= The Brother and Sister Who Became the Sun and Moon =

Traditional Korean tale

"The Brother and Sister Who Became the Sun and Moon" is a traditional Korean tale that explains the origins of the Sun and Moon. It is also called "The Reason Sorghum is Red". This fairy tale was featured in the Korean post stamp.

== Plot ==
A tiger catches and eats an old mother who was returning from work at a rich neighbor's house. The tiger then disguises itself in the mother's clothes. It goes to the mother's house, where her son and daughter live, and tells them to open the door. The older brother and younger sister look out through the hole in the door, and, quickly realizing their visitor is actually a tiger, escape through the back door and climb up onto a tree. The tiger begins to chase them, so the two climb further up the tree. Reaching the top, the siblings pray to the Sky God, who sends down an iron rope. Climbing the rope, the brother and sister became the Sun and the Moon, respectively. The tiger prays to the Sky God in a similar fashion and is given a weak rope. When the tiger tries climbing on it, the rope breaks and the tiger falls onto a sorghum stalk, killing him. The sorghum is covered with the tiger's blood, giving it its distinctive red color. The younger sister was afraid of the night, so she and her brother switched roles; the brother became the Moon and the sister the Sun. The shy sister emits a powerful light as she does not want to be stared at by people during the day.

== Analysis ==
Folktales in the form of Sun-sister, Moon-brother or Sun-brother, Moon-sister are widely distributed all over the world, and are also called Sun-Moon origin myths because they explain the origins of the Sun and Moon. In Korea, it has been widely transmitted orally under titles such as Brother and sister who became the Sun and Moon or The Sun and the Moon. The earliest recorded and reported material is the contents presented above, which is The Sun and the Moon (written by Zong In Sob), narrated by O Su-hwa in South Gyeongsang Province in 1911. Since it was published in an English book introducing Korean folktales under the title of The Sun and the Moon, only the plot is organized, but the basic motifs of this type of folktale are well equipped. The killing of the mother by the tiger, the confrontation between the tiger and the siblings, the ascension of the brother and sister, the punishment of the tiger, and the exchange of the Sun and the Moon between the brother and sister. Basically, it is a folktale in the form of an animal story in which a tiger appears, but it is not entirely an animal story. In order to understand this story, it is necessary to look at both the mythological context and the folktale context.

== Characteristics ==
The relationship between chasing and being chased is the driving force of this story, and the chasing being is not necessarily an animal, but it is also common that it is a human being. The brother chases the sister in one Manchu and one Inuit myth and a sister-in-law abuses the other sister-in-law to death in another Manchu myth. In the Nanai tribe, a man pursues a woman, and in Japan, a stepmother is a pursuer. When a person, not an animal, is the main character, the conflict within the family appears as a chasing and being pursued relationship. Therefore, it is appropriate to understand the case of brother and sister as a problem within family relationships.

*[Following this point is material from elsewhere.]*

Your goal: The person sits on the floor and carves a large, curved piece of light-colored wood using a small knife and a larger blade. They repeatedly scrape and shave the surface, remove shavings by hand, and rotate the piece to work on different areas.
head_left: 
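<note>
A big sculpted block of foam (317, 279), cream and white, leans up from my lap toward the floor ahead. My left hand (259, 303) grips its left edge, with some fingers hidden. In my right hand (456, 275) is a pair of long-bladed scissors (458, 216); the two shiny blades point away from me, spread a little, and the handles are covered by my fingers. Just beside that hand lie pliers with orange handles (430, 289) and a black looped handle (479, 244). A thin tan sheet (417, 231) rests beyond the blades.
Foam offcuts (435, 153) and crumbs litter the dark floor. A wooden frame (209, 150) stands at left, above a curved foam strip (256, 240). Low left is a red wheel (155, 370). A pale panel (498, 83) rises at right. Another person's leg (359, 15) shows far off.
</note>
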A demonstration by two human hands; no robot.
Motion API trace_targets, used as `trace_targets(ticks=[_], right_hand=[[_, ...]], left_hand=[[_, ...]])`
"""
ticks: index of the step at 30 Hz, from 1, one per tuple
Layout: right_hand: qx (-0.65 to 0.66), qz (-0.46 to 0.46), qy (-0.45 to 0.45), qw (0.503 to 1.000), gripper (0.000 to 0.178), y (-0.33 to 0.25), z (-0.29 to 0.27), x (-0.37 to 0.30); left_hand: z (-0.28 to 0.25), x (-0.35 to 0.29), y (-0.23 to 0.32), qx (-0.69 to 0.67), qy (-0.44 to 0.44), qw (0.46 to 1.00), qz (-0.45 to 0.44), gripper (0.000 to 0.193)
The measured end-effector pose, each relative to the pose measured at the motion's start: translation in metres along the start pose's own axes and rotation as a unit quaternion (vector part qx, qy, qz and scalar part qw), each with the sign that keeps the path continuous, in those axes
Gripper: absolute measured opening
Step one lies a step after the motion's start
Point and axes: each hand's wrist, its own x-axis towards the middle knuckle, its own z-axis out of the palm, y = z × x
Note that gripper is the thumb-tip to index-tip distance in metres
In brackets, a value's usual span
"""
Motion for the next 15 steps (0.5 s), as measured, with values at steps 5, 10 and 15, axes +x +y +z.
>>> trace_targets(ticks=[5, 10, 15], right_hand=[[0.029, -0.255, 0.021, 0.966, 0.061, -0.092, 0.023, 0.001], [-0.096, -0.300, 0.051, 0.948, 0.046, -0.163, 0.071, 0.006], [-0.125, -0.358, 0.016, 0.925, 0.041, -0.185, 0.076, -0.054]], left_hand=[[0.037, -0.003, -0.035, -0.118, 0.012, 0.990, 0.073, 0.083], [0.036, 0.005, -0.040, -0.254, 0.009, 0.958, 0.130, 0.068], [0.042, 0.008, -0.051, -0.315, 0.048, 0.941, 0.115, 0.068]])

In Inuit mythology, a mysterious man visits a woman nightly, and the woman mixes her lamp soot with her oil and applies it to her nipples to reveal the man's identity. The next day, seeing her brother's lips black, his sister leaves the village in shame, and her brother follows. The younger sister became the Sun and the older brother became the Moon. An eclipse occurs when the older brother catches up with his younger sister. This myth, which talks about the origin of the Sun and Moon and even the origin of the solar eclipse, presents the issue of incest as a key motive for the origin of the Sun and Moon. Although there are slight variations, the Manchurian myth is the same: the chasing brother's mirror becomes the Moon and the running sister's lantern becomes the Sun.

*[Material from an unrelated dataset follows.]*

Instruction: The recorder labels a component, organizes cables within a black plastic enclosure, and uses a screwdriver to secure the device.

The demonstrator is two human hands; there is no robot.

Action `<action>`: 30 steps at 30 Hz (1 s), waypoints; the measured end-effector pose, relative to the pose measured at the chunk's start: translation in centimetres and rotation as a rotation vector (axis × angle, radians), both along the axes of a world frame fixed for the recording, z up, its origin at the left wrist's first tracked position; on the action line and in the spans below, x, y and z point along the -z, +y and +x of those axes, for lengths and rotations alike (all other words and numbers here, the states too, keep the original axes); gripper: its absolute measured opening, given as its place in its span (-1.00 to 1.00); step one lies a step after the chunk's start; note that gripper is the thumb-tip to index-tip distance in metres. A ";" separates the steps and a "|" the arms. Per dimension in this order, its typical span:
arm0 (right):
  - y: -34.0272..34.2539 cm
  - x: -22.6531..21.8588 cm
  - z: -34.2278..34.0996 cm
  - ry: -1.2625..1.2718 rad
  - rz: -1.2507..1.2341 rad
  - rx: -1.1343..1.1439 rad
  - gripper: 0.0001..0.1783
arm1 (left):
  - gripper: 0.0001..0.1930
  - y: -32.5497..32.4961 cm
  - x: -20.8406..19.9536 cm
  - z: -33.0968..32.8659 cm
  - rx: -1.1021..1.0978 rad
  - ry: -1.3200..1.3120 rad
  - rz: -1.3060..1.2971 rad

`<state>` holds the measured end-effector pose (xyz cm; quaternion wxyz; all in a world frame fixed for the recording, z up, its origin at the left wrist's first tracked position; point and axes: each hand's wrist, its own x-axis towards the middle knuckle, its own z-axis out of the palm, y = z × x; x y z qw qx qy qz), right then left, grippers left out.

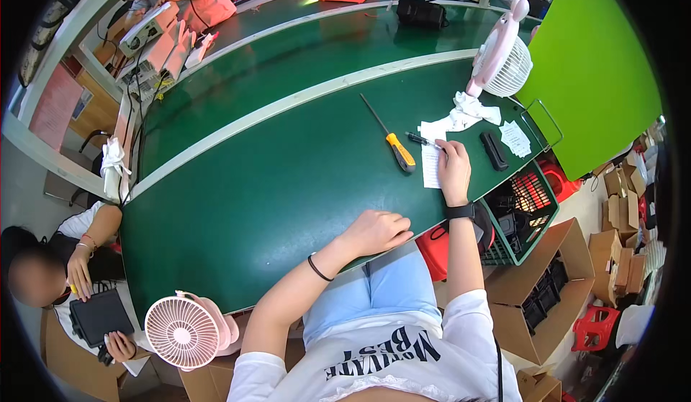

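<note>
My right hand (453,172) is closed around a dark pen (423,140), which lies across the upper part of a long white paper slip (431,168) with printed lines. To the left of the slip rests a screwdriver (399,151) with a yellow and black handle, its shaft directed away from me. A small black case (494,150) is to the right of that hand. My left hand (378,231) rests at the near table edge, fingers loosely curled, with nothing visible in them.
The green table (288,179) carries crumpled white paper (471,112), loose slips (515,138) and a pink fan (497,60) at the right. Another pink fan (183,330) stands near left, beside a co-worker holding a black case (101,317). Right below are a green basket (529,236) and cardboard box (504,323).
</note>
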<state>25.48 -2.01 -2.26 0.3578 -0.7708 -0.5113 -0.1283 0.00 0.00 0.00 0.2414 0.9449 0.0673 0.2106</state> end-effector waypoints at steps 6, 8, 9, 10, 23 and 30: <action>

In the Korean fairy tale, however, the being chasing the sister is not the older brother, but the tiger; in fact, the older brother is also being chased by the tiger. The tiger, replacing the brother, erases the myth's motif of incest. Similarly, in the Inuit and Manchurian myths, a maternal figure does not appear. The existence of a mother being eaten by a tiger is a unique characteristic of Korean folktales.